= Your goal =
Take the lines below from the one with "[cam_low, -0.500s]" through the one with "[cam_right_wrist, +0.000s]" and retype them exactly. Include nothing else, and no pictures.

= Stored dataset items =
- - -
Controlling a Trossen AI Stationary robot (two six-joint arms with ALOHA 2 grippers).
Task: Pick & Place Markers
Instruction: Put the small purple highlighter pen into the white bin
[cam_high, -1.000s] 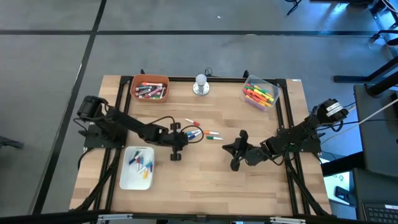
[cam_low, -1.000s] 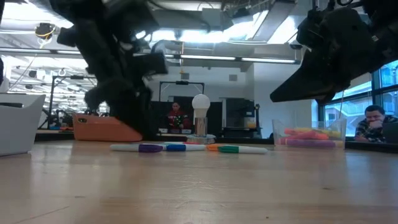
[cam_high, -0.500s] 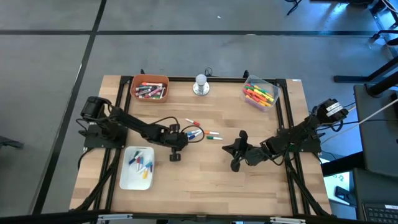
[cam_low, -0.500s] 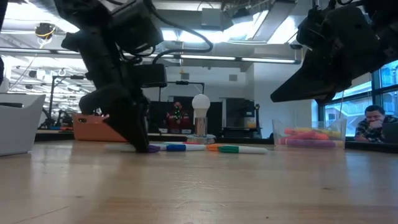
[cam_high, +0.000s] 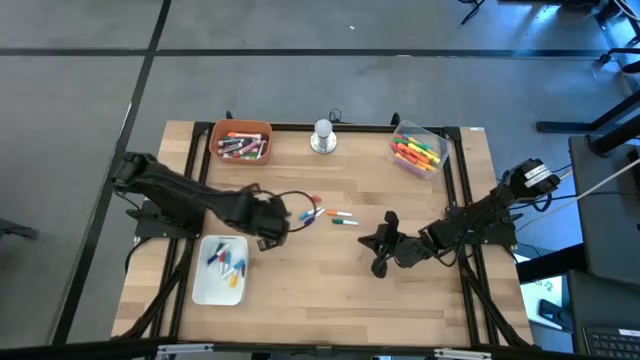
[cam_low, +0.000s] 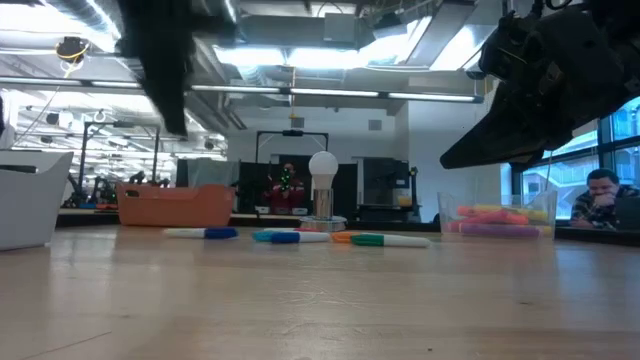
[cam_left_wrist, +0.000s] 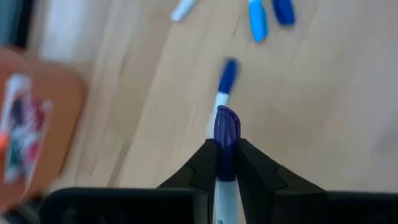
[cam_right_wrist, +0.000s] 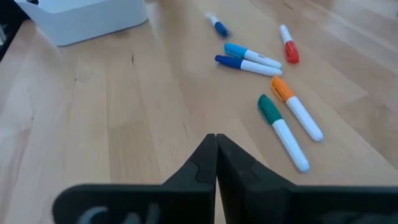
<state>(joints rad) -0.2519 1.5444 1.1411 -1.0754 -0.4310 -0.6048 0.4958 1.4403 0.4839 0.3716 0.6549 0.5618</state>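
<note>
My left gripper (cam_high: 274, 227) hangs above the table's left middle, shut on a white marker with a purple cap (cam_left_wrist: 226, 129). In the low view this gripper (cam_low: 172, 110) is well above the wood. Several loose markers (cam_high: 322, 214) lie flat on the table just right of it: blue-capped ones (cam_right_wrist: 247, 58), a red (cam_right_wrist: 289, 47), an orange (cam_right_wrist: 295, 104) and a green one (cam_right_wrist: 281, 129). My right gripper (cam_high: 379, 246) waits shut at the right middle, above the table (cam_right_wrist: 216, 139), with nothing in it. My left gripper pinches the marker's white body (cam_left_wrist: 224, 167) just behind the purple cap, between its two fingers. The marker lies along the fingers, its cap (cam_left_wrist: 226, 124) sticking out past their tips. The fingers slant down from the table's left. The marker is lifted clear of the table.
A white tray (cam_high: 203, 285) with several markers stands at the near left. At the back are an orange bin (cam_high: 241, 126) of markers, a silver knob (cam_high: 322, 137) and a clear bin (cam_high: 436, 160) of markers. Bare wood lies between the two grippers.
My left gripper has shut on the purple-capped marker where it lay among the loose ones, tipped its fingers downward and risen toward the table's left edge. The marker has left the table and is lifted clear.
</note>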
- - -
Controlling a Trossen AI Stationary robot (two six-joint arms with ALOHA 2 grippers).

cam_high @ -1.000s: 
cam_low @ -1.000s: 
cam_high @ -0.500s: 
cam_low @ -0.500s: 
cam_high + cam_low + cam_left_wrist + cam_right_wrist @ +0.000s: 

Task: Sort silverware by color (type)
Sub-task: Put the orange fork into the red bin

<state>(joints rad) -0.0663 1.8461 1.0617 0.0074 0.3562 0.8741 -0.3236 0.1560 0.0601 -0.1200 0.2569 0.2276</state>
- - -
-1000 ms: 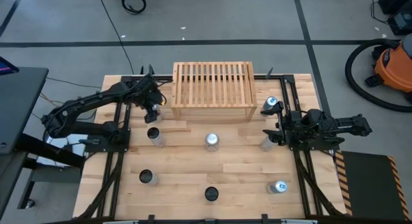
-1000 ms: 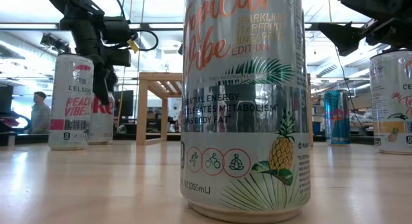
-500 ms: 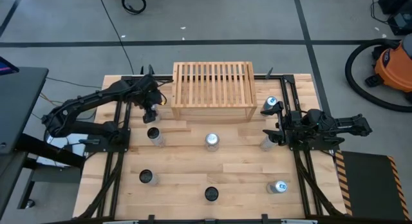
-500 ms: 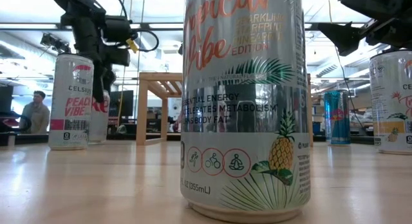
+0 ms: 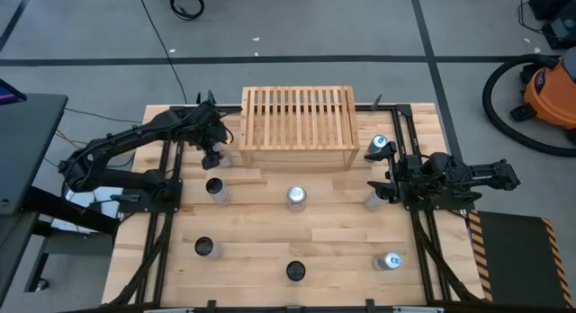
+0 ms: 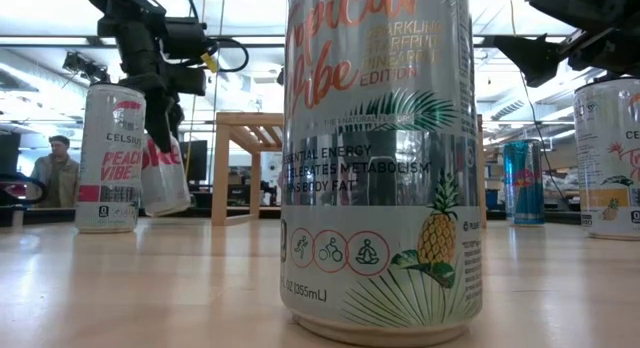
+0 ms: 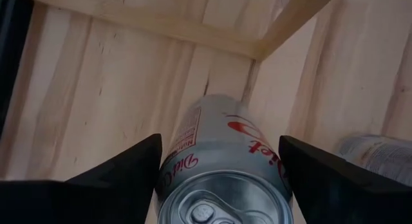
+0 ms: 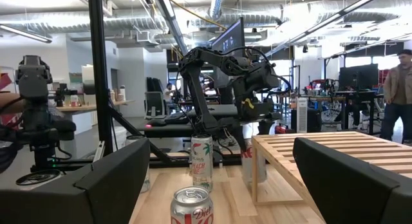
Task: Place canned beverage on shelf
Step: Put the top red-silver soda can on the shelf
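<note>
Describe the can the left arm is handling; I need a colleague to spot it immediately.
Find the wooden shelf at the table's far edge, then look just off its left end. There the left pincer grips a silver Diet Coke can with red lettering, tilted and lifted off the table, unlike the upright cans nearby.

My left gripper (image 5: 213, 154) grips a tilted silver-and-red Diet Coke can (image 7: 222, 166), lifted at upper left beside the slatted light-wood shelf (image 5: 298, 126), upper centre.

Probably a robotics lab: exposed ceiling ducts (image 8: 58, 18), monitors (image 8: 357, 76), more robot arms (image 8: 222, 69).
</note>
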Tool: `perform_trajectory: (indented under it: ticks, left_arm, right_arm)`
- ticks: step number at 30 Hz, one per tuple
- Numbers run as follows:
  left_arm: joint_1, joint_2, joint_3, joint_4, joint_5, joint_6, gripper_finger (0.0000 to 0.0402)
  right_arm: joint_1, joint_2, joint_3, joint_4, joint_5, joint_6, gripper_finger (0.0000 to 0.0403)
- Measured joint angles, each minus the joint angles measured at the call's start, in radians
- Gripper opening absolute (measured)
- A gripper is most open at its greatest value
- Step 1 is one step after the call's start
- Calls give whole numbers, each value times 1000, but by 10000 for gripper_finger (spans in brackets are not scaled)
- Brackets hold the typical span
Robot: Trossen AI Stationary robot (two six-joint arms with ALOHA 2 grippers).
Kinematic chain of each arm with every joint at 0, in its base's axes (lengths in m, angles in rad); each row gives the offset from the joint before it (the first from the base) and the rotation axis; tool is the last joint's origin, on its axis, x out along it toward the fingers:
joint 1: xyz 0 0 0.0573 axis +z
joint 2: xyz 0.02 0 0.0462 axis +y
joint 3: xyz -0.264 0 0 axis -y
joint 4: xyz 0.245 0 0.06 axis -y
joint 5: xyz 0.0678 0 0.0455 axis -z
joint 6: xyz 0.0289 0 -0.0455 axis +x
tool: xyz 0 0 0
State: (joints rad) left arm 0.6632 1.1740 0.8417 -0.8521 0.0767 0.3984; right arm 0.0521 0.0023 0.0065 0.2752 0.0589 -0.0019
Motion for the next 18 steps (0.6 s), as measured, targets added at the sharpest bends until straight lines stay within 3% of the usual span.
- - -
= Result of the task =
[cam_low, -0.500s] 
[cam_high, +0.000s] 
[cam_low, +0.000s] 
[cam_left_wrist, +0.000s] 
[cam_right_wrist, +0.000s] 

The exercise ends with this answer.